Conflict of interest The authors declare that they have no conflicts of interest with the contents of this article.

Figures

Figure 1
Figure 1
Biochemical analysis of purified recombinant NS4.A, 6His-tagged NS4 protein from GII.4 New Orleans variant was produced in bacteria and purified in presence of DDM. Protein sample was analyzed by SDS-PAGE in reducing (left) and nonreducing (NR, right) conditions. The arrow indicates the band corresponding to the expected molecular weight of denatured monomeric NS4. B, the elution profile of DDM-solubilized NS4 was analyzed by size-exclusion chromatography on a Superdex 200 10/300 GL column, and compared to standard globular molecular weight markers whose elution volumes are indicated. C, WT or C1147A mutated ORF1 from GII.4 Sydney or Den Haag variants were expressed by a wheat-germ cell-free expression system. Expression profiles were analyzed by Western blot and compared to pure 6His-tagged New Orleans NS4. Since we used anti-NS4 antibody, only fragments containing NS4 are detected. Arrows indicate the bands corresponding to uncleaved full-length C1147A ORF1 or processing intermediates generated after self-cleavage of WT ORF1. The expected sizes of the proteins were calculated by taking into account the presence of a Strep-tag at both N- and C-terminal extremities (15). D, elution profile of DDM-solubilized NS4 at different concentrations was analyzed on an analytical Superdex 200 5/150 column. NS4 samples at constant volume but decreasing concentrations were injected onto the column and resulting chromatograms were superimposed for comparison. The calibration curve of the column using molecular weight markers is indicated. The inset represents the elution volume of the main peak as a function of the input protein concentration. The elution volumes of 158 and 440 kDa molecular weight markers are indicated with a thin line. DDM, n-dodecyl-β-D-maltoside; GII.4, genogroup II genotype 4; NS, nonstructural.
Figure 2
Figure 2
Structural analysis of purified recombinant NS4.A, AlphaFold2 modeling of NS4 from the GII.4 New Orleans variant. Top, predicted LDDT score per residue for the five top-ranked models. Bottom, two models (ranks 1 and 3 from top to bottom) are represented as ribbons with alpha carbons colored according to the residue pLDDT score. The pLDDT scale is indicated, from the lowest (red, 0) to the highest confidence (blue, 100). Side chains for cysteines, asparagines, and glutamines in residues 86 to 179 are displayed as spheres. The most C-terminal cysteine (C160), asparagines (N138 and N150), and glutamines (Q140 and Q147) are labeled. B, 2D 1H-15N HSQC spectrum acquired with DDM-solubilized 15N-labeled NS4 is shown.

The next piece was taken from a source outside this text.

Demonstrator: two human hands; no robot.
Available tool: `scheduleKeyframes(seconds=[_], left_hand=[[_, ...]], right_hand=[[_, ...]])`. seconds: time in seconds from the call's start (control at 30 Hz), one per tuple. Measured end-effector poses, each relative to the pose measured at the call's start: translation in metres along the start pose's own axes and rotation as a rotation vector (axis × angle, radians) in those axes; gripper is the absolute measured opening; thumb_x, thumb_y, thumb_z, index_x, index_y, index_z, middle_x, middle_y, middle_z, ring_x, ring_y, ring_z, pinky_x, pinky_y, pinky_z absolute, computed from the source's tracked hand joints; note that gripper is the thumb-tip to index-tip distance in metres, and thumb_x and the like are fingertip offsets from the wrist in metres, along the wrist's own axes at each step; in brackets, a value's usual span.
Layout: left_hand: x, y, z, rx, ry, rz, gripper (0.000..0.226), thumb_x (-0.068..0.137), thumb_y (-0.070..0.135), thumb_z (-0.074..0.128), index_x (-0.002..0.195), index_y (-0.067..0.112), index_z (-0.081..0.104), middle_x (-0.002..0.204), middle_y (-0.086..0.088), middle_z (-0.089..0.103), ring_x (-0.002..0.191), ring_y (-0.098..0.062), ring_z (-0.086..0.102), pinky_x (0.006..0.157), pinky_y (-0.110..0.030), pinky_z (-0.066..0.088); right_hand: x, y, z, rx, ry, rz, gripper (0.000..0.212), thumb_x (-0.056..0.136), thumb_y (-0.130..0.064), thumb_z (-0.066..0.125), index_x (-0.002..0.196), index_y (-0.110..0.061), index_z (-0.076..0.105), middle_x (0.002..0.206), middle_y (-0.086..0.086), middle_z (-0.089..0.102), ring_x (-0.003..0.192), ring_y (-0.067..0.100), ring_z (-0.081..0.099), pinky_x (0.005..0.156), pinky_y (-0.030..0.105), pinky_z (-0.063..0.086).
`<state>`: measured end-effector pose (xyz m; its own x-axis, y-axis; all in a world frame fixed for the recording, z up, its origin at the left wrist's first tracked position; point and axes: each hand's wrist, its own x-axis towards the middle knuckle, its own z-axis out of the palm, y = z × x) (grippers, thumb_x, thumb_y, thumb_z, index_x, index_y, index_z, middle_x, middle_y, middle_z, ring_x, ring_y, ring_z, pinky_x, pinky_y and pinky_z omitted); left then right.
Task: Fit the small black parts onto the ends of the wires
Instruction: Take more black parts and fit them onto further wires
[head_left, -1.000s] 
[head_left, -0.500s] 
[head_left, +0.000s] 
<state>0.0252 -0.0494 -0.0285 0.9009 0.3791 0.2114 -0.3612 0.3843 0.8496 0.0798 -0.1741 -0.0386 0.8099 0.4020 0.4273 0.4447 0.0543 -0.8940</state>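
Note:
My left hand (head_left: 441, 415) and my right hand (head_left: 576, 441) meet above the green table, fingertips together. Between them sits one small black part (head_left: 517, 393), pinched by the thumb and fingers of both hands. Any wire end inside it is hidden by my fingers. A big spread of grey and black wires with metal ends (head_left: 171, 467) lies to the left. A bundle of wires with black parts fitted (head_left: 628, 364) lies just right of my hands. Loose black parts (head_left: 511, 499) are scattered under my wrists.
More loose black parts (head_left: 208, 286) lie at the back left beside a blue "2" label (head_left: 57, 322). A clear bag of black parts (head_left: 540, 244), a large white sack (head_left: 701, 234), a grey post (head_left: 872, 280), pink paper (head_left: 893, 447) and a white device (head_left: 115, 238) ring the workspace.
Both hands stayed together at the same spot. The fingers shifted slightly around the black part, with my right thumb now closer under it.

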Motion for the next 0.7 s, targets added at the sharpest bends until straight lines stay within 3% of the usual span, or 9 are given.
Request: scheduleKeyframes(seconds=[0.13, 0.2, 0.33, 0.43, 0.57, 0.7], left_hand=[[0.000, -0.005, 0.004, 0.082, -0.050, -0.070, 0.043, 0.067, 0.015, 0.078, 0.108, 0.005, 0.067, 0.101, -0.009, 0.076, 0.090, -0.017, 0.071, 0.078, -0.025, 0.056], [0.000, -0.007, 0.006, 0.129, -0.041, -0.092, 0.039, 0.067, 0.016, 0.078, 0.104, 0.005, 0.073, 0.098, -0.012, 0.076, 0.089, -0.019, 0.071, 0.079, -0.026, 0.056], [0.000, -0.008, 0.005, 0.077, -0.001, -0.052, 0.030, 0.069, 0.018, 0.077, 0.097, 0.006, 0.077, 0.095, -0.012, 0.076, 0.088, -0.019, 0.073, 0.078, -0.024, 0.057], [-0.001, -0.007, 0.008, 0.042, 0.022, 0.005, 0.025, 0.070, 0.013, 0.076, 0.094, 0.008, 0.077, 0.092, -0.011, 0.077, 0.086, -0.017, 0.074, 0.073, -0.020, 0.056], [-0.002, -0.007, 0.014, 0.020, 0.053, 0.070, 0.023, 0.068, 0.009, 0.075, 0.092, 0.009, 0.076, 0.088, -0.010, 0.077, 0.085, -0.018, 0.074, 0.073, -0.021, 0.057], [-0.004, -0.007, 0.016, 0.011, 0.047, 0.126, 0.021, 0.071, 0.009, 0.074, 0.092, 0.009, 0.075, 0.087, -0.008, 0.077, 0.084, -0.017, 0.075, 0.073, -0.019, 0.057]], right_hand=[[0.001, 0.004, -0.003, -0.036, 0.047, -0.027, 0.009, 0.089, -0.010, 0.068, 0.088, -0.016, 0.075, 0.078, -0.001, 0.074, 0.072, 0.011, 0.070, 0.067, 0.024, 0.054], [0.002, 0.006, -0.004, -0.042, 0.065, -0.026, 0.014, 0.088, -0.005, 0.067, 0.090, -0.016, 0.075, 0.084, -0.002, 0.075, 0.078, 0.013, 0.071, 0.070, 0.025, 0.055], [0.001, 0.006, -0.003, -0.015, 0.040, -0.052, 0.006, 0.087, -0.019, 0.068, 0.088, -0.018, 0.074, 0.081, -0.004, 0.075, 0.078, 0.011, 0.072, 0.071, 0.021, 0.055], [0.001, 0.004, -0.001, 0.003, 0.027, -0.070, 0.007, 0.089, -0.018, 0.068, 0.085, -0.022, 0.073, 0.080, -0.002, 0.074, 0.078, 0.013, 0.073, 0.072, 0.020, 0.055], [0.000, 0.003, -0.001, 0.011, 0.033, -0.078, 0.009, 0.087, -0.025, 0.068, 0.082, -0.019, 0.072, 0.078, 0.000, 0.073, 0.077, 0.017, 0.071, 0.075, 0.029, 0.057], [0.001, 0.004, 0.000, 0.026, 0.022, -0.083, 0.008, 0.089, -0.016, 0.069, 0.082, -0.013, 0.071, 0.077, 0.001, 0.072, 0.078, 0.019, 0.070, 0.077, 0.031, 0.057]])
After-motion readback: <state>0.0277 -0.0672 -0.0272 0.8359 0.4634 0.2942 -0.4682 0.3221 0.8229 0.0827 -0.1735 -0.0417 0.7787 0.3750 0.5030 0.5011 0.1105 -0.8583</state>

The sequence corresponding to the ∼40-residue intrinsically disordered region is indicated, with Gly in red, Ser and Thr in cyan, and Asn and Gln in purple. The 15N-HN crosspeaks that could correspond to Gly/Ser/Thr residues are encircled on the spectrum using the same color code. Peaks connected by thin lines indicate possible correlations of Asn and Gln side chains -NH2 groups (zoomed in the inset). DDM, n-dodecyl-β-D-maltoside; GII.4, genogroup II genotype 4; HSQC, heteronuclear single quantum coherence; NS, nonstructural; pLDDT, predicted local-distance difference test.
Figure 3
Figure 3
Effects of NS4 interactions with liposomes.A, DDM-solubilized NS4 was incubated 10 min with PC-PS liposomes (ratios, 2:1000, 20:1000 NS4:lipids mol:mol) and subjected to a flotation assay on 0 to 20% sucrose gradients. After ultracentrifugation, 8 fractions were collected from top to bottom (lanes 1–8) and analyzed by Western blot using our anti-NS4 antibody. Control was NS4 without liposomes (ratio 1:0). One hundred nanograms of NS4 were loaded on each gel as an input control (lane Ctrl). In addition, the fluorescence of each fraction was measured to detect the location of fluorescent liposomes in the gradient; values are indicated below each corresponding Western blot membrane. B, 2D 1H-15N SOFAST-HMQC spectra acquired with DDM-solubilized NS4 incubated without (blue) and with liposomes (ratio 12:1000 NS4:lipids mol:mol) (red) are superimposed. Figure is annotated as in Fig. 2B. C, NMR sample of PC-PS liposomes incubated with DDM-solubilized NS4 was imaged by cryo-EM (right panel) and compared to liposomes without the protein (left panel). A representative region of each sample is shown. Scale bars are indicated. DDM, n-dodecyl-β-D-maltoside; NS, nonstructural; HMQC, hetero multiple quantum coherence; HSQC, heteronuclear single quantum coherence; PC, phosphatidylcholine; pLDDT, predicted local-distance difference test; PS, phosphatidylserine.
Figure 4
Figure 4
Imaging of NS4-clustered liposomes and associated NS4 assemblies. DDM-solubilized NS4 was incubated with PC-PS liposomes at multiple ratios and imaged by cryo-EM. A, left, representative images at the edges of liposome clusters for NS4:lipids ratios from 0:1000 (only NS4 buffer) to 20:1000 are shown. For 50:1000 liposome, clusters could not be included in a thin ice layer, showing on grids only objects that seem to be NS4 oligomers. 2:1000 b is an image from a separate experiment on a higher end microscope. Right, images from the grid indicated in red on Fig. S4B, at a ratio of 20:1000 NS4:lipids mol:mol (NS4 54 μM; lipids 2.6 mM). B, is the same location as (A) after a 30° tilt of the sample (indicated by an arrow). C, is a zoom on another region with the insets detailing the zipper-like structures bridging liposomes. B and C, quantification of intervening material between pairs of liposomes. See Experimental procedures and Fig. S4 for methodology. B, for 2:1000 micrographs, we measured membrane thickness as a control, filament thickness, and intermembrane distance. C, quantification of zippers and zipper-like objects (1 and 2, respectively) between bridged liposomes visible on the 20:1000 grid of Figure 4A, right. We measured thickness of the two distinct objects. DDM, n-dodecyl-β-D-maltoside; NS, nonstructural; PC, phosphatidylcholine; PS, phosphatidylserine.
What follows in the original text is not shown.